# What is required:
Copy each line below in which the string "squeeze" occurs.

# Information:

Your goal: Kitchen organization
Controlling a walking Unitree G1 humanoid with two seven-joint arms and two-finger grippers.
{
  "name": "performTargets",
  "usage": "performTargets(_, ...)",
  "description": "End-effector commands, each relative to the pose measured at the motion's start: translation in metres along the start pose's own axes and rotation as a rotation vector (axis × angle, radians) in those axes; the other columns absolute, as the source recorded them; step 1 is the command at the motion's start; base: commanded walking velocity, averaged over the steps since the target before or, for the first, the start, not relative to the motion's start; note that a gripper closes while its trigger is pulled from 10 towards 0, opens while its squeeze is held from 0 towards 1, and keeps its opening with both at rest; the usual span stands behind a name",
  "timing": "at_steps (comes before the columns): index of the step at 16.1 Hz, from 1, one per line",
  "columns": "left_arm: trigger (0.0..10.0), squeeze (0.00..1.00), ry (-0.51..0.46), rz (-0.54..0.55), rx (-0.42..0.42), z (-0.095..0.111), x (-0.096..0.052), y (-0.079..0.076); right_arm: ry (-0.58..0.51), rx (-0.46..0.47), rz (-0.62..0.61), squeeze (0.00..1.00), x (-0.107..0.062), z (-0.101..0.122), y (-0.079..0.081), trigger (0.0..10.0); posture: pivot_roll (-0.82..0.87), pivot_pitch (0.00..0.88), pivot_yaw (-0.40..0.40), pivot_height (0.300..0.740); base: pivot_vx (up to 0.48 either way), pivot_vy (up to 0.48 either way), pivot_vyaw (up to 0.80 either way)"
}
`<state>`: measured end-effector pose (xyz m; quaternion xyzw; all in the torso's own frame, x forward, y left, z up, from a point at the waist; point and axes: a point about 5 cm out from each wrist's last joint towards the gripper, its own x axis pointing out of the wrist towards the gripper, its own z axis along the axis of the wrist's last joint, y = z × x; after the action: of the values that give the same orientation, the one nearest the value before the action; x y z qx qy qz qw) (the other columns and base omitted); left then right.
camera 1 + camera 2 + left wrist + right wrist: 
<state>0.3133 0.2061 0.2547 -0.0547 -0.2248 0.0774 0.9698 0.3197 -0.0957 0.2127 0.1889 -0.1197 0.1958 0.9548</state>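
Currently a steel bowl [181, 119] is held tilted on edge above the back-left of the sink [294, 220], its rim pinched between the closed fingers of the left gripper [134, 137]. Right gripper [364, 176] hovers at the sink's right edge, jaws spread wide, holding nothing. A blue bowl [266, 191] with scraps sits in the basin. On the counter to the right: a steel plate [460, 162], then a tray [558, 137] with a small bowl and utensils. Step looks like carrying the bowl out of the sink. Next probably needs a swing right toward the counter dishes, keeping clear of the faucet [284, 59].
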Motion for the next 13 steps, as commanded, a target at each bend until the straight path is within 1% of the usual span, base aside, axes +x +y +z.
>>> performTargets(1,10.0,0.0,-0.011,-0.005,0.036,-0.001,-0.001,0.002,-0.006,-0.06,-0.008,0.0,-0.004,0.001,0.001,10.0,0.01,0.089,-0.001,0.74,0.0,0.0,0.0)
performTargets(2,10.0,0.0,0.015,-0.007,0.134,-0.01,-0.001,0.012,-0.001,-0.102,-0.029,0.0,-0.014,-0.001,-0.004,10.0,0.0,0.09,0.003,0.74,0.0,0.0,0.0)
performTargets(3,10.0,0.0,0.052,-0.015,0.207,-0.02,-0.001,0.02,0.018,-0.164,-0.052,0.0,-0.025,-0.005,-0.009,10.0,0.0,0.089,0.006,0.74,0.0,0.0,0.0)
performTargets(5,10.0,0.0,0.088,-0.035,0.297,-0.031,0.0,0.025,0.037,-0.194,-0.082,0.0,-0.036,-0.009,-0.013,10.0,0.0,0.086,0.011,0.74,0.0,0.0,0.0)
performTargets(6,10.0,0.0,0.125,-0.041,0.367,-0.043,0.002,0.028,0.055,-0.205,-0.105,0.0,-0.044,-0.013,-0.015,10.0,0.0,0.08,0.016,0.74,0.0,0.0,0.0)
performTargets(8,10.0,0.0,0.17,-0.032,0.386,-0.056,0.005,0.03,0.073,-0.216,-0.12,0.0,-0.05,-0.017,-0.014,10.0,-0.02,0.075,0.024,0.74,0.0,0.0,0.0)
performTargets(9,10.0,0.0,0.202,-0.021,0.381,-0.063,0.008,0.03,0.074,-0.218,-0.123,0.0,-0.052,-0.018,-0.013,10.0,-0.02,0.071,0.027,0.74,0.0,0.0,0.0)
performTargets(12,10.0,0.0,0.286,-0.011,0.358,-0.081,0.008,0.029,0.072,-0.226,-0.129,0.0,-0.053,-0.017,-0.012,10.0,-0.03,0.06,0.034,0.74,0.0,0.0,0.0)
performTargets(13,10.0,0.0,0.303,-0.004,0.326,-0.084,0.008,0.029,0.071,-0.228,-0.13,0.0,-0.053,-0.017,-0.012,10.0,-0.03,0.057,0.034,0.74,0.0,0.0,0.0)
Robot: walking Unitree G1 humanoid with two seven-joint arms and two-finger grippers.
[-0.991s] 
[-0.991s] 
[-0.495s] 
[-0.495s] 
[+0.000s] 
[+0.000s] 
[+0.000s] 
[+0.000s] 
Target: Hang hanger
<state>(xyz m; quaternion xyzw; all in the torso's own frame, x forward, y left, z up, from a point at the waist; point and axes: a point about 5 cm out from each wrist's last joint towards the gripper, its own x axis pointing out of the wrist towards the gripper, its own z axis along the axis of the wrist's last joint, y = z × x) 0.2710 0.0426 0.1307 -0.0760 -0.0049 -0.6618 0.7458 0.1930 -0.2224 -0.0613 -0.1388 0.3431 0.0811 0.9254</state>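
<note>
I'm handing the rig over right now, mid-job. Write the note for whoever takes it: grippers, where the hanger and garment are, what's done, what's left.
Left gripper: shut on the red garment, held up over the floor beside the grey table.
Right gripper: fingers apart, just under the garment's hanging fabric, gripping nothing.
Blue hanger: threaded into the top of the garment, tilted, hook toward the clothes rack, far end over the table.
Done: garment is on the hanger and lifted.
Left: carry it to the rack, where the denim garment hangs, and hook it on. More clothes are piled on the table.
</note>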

# Solved problem:
  "description": "End-effector commands, each relative to the pose measured at the motion's start: translation in metres along the start pose's own axes and rotation as a rotation vector (axis × angle, radians) in those axes; the other columns absolute, as the source recorded them; step 1 is the command at the motion's start; base: commanded walking velocity, averaged over the steps since the target before or, for the first, the start, not relative to the motion's start; note that a gripper closes while its trigger is pulled from 10 towards 0, opens while its squeeze is held from 0 towards 1, and keeps its opening with both at rest; the usual span stands behind a name",
  "columns": "left_arm: trigger (0.0..10.0), squeeze (0.00..1.00), ry (-0.51..0.46), rz (-0.54..0.55), rx (-0.42..0.42), z (-0.095..0.111), x (-0.096..0.052), y (-0.079..0.076); right_arm: ry (-0.58..0.51), rx (-0.46..0.47), rz (-0.62..0.61), squeeze (0.00..1.00), x (-0.107..0.062), z (-0.101..0.122), y (-0.079..0.081), trigger (0.0..10.0); posture: pivot_roll (-0.82..0.87), pivot_pitch (0.00..0.88), pivot_yaw (-0.40..0.40), pivot_height (0.300..0.740); base: pivot_vx (up to 0.48 either way), pivot_vy (up to 0.48 either way), pivot_vyaw (up to 0.80 either way)"

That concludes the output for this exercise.